◆ Records to use:
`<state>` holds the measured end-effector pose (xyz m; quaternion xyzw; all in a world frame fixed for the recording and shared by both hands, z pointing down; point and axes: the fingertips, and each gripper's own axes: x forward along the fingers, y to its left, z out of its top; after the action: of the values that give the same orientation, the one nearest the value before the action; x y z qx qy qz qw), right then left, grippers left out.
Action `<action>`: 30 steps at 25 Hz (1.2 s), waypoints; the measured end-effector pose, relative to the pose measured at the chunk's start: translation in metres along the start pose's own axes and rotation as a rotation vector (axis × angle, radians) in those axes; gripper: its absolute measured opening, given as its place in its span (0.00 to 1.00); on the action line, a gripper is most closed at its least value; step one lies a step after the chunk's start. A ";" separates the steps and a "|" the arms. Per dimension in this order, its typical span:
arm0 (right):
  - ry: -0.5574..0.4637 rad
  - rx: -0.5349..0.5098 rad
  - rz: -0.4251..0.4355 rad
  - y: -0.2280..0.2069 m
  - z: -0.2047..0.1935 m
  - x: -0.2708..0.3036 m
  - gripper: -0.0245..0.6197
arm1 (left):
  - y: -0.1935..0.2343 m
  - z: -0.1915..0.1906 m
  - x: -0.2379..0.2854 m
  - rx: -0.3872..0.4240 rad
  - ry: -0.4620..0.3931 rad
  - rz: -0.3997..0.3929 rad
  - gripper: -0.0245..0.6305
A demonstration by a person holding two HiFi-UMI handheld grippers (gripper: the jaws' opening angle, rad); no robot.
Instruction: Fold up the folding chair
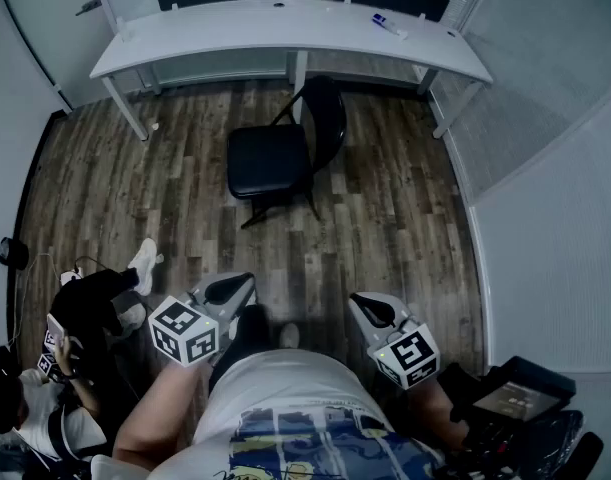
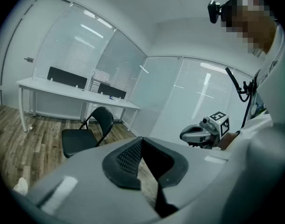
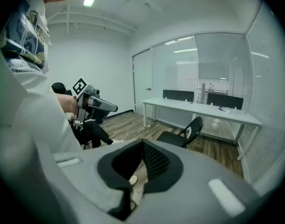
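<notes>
A black folding chair stands unfolded on the wood floor in front of a white desk, its seat toward the left of the head view and its back toward the right. The chair also shows at mid-distance in the left gripper view, and the chair in the right gripper view. My left gripper and my right gripper are held close to my body, well short of the chair. Both are shut with nothing between the jaws.
A long white desk runs behind the chair, with a small blue-and-white item on it. A person in dark clothes sits on the floor at lower left. Dark equipment lies at lower right. Glass walls enclose the room.
</notes>
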<state>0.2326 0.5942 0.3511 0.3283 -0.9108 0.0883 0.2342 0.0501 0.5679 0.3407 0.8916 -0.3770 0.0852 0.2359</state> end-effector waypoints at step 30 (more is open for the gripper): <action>-0.055 0.072 -0.062 -0.038 0.003 0.001 0.17 | 0.018 0.004 0.026 0.071 0.023 0.088 0.13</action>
<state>0.2552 0.5634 0.3490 0.3671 -0.9024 0.1045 0.1998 0.0551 0.5384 0.3523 0.8810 -0.4099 0.1190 0.2043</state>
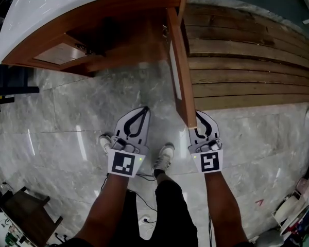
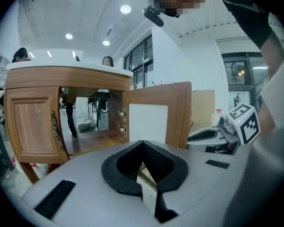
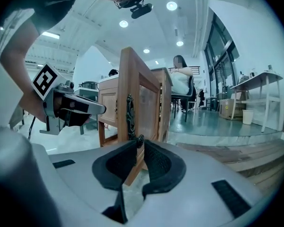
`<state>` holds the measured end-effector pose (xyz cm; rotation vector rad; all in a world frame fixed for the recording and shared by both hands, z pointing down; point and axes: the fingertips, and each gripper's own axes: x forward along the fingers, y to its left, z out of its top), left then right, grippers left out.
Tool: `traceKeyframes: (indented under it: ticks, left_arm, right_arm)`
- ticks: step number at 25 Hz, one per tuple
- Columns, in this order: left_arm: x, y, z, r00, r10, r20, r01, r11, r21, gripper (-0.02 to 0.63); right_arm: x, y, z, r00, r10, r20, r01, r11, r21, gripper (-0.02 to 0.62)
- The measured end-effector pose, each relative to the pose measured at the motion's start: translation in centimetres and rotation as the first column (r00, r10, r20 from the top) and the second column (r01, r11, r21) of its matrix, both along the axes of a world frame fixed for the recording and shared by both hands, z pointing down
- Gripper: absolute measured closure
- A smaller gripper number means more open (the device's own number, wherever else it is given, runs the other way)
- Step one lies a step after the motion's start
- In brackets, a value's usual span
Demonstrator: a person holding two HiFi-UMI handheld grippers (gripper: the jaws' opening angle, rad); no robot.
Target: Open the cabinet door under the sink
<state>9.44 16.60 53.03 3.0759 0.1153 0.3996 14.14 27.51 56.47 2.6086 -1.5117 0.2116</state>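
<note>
The cabinet door (image 1: 181,71) is swung wide open, standing out edge-on towards the near side from the cabinet (image 1: 56,55) under the white sink (image 1: 67,4). Its dark handle (image 3: 129,112) is clamped at the lower end by the right gripper (image 3: 139,143). The left gripper (image 2: 143,144) is held closed on nothing, left of the door and apart from it.

Grey marble floor (image 1: 62,122) lies beneath the left fingers (image 1: 122,127). Wooden plank decking (image 1: 247,66) extends ahead and right of the right fingers (image 1: 215,125). One white shoe (image 1: 166,156) sits behind, between both pairs. Seated person (image 3: 181,82) far beyond the right fingers.
</note>
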Motion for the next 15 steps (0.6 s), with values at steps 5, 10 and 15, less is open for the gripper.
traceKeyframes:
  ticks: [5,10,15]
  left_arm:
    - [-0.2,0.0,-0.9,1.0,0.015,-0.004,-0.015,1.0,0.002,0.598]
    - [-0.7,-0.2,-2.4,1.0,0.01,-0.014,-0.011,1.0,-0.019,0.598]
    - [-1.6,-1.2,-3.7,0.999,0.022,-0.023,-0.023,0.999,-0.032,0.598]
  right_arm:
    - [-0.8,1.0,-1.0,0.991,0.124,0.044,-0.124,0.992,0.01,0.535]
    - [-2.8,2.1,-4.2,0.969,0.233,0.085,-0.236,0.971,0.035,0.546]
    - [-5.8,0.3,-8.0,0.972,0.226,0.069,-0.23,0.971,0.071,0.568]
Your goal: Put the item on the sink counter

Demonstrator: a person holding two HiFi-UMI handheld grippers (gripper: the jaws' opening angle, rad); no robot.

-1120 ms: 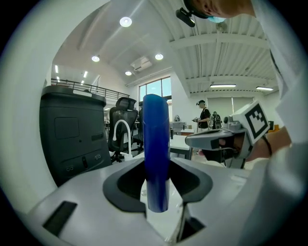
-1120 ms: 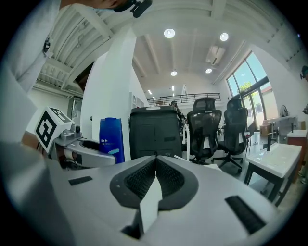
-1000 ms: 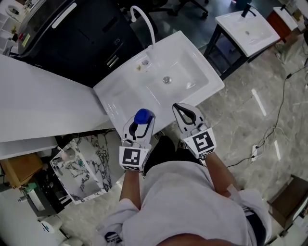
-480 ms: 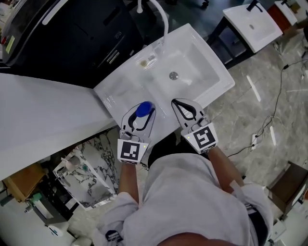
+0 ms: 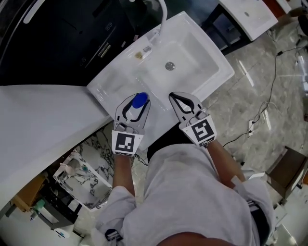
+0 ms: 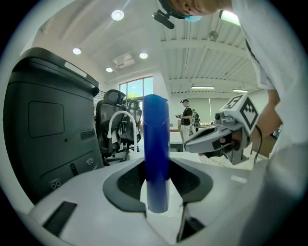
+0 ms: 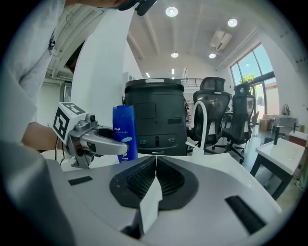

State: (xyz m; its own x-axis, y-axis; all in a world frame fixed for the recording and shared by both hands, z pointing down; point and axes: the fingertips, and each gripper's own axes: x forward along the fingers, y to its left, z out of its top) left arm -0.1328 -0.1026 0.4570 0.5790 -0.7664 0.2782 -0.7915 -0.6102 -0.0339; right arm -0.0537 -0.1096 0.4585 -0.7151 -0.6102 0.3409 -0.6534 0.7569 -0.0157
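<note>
A blue bottle (image 5: 140,100) stands upright between the jaws of my left gripper (image 5: 136,98), which is shut on it over the front edge of the white sink counter (image 5: 108,89). In the left gripper view the bottle (image 6: 156,144) rises straight up between the pads. From the right gripper view the bottle (image 7: 124,132) shows its printed label, with the left gripper (image 7: 108,143) around it. My right gripper (image 5: 173,95) is beside it to the right, shut and empty, its pads (image 7: 144,178) pressed together. The basin (image 5: 185,62) lies just beyond both grippers.
A white curved faucet (image 5: 162,12) stands at the back of the sink. A black machine (image 7: 155,115) is behind it, with office chairs (image 7: 216,113) to its right. A white table (image 5: 38,120) lies to the left, a marbled box (image 5: 91,168) on the floor below it.
Both grippers have moved forward to the sink counter's front edge, the left one still carrying the blue bottle. The head view has shifted, so the sink sits higher in the frame.
</note>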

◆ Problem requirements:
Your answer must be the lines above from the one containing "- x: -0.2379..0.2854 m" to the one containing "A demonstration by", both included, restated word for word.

◆ Output:
  - x: -0.2379..0.2854 m
  - rx: -0.3872..0.4240 rad
  - ry: -0.4620..0.3931 rad
  - rz: -0.3997..0.3929 rad
  - gripper: -0.0245..0.6305
A demonstration by a person holding two HiFi-UMI handheld grippers (gripper: the jaws' opening angle, rad); no robot.

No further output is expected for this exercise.